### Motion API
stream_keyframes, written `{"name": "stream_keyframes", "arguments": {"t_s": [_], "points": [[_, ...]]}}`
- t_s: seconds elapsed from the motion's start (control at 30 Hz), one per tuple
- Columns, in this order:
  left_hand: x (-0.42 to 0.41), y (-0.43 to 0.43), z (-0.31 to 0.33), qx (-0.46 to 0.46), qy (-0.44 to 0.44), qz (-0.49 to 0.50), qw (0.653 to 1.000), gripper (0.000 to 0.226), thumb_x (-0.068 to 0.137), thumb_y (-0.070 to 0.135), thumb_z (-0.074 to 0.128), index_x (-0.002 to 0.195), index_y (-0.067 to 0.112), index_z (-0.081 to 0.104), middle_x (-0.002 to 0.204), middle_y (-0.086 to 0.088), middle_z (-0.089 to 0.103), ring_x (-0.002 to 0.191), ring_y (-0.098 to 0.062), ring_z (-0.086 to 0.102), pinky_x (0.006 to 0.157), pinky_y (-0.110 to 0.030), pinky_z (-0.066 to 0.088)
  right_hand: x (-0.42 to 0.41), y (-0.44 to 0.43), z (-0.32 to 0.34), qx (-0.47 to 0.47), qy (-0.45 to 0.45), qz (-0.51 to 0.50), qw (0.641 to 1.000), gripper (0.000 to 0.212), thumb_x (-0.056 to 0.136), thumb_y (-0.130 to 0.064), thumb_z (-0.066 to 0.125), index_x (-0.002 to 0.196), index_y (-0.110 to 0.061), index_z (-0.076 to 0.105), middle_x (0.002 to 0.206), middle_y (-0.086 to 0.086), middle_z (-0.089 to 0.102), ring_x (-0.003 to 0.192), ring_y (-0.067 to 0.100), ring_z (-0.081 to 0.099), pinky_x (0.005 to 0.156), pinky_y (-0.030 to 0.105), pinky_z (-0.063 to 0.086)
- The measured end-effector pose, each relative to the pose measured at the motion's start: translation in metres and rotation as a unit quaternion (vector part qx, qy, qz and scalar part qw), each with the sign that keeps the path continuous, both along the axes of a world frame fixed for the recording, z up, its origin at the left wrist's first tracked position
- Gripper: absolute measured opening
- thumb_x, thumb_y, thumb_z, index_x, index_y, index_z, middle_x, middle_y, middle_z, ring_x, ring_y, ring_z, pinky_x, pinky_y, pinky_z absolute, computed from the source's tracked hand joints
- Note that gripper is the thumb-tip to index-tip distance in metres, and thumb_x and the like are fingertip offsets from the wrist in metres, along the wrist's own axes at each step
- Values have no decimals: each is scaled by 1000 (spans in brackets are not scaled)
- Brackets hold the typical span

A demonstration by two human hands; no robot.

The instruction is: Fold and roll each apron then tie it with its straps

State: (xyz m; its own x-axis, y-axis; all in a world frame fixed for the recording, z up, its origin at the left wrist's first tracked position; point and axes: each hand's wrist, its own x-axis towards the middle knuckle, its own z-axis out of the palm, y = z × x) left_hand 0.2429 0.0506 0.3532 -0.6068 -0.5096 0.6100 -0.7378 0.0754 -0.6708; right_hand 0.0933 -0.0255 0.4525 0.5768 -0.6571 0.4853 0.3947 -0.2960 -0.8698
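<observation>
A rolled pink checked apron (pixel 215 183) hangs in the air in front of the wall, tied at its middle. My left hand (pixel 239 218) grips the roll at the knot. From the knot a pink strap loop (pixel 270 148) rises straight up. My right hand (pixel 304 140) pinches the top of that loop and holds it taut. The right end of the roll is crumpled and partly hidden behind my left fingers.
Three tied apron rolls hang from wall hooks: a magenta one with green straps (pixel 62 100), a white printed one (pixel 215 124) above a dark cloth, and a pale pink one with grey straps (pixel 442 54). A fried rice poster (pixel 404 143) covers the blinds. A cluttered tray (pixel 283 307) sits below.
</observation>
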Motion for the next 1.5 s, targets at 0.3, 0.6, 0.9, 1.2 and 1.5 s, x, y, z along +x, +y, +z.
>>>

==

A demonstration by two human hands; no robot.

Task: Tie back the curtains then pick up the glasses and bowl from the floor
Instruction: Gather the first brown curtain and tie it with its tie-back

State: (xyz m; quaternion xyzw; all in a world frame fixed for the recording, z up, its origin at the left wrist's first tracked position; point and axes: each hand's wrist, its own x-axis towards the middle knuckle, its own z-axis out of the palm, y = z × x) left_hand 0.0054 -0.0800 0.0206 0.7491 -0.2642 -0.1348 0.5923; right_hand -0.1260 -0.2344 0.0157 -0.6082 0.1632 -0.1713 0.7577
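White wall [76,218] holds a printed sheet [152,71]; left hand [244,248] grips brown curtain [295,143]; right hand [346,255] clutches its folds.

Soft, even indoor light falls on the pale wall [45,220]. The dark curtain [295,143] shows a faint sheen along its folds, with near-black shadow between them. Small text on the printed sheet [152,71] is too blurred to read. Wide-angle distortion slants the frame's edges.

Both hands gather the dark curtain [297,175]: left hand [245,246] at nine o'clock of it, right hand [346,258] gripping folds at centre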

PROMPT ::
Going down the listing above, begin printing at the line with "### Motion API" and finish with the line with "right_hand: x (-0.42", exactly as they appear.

EXERCISE OUTPUT ::
### Motion API
stream_keyframes, written `{"name": "stream_keyframes", "arguments": {"t_s": [_], "points": [[_, ...]]}}`
- t_s: seconds elapsed from the motion's start (control at 30 Hz), one per tuple
- Columns, in this order:
  left_hand: x (-0.42 to 0.41), y (-0.43 to 0.43), z (-0.31 to 0.33), qx (-0.46 to 0.46), qy (-0.44 to 0.44), qz (-0.49 to 0.50), qw (0.653 to 1.000), gripper (0.000 to 0.226), thumb_x (-0.068 to 0.137), thumb_y (-0.070 to 0.135), thumb_z (-0.074 to 0.128), index_x (-0.002 to 0.195), index_y (-0.067 to 0.112), index_z (-0.081 to 0.104), middle_x (-0.002 to 0.204), middle_y (-0.086 to 0.088), middle_z (-0.089 to 0.103), ring_x (-0.002 to 0.191), ring_y (-0.098 to 0.062), ring_z (-0.086 to 0.102), pinky_x (0.006 to 0.157), pinky_y (-0.110 to 0.030), pinky_z (-0.066 to 0.088)
  right_hand: x (-0.42 to 0.41), y (-0.44 to 0.43), z (-0.32 to 0.34), qx (-0.47 to 0.47), qy (-0.45 to 0.45), qz (-0.51 to 0.50), qw (0.641 to 1.000), gripper (0.000 to 0.212), thumb_x (-0.056 to 0.136), thumb_y (-0.130 to 0.064), thumb_z (-0.066 to 0.125), index_x (-0.002 to 0.196), index_y (-0.110 to 0.061), index_z (-0.076 to 0.105), middle_x (0.002 to 0.206), middle_y (-0.086 to 0.086), middle_z (-0.089 to 0.102), ring_x (-0.003 to 0.192), ring_y (-0.067 to 0.100), ring_z (-0.081 to 0.099), pinky_x (0.005 to 0.156), pinky_y (-0.030 to 0.105), pinky_z (-0.063 to 0.086)

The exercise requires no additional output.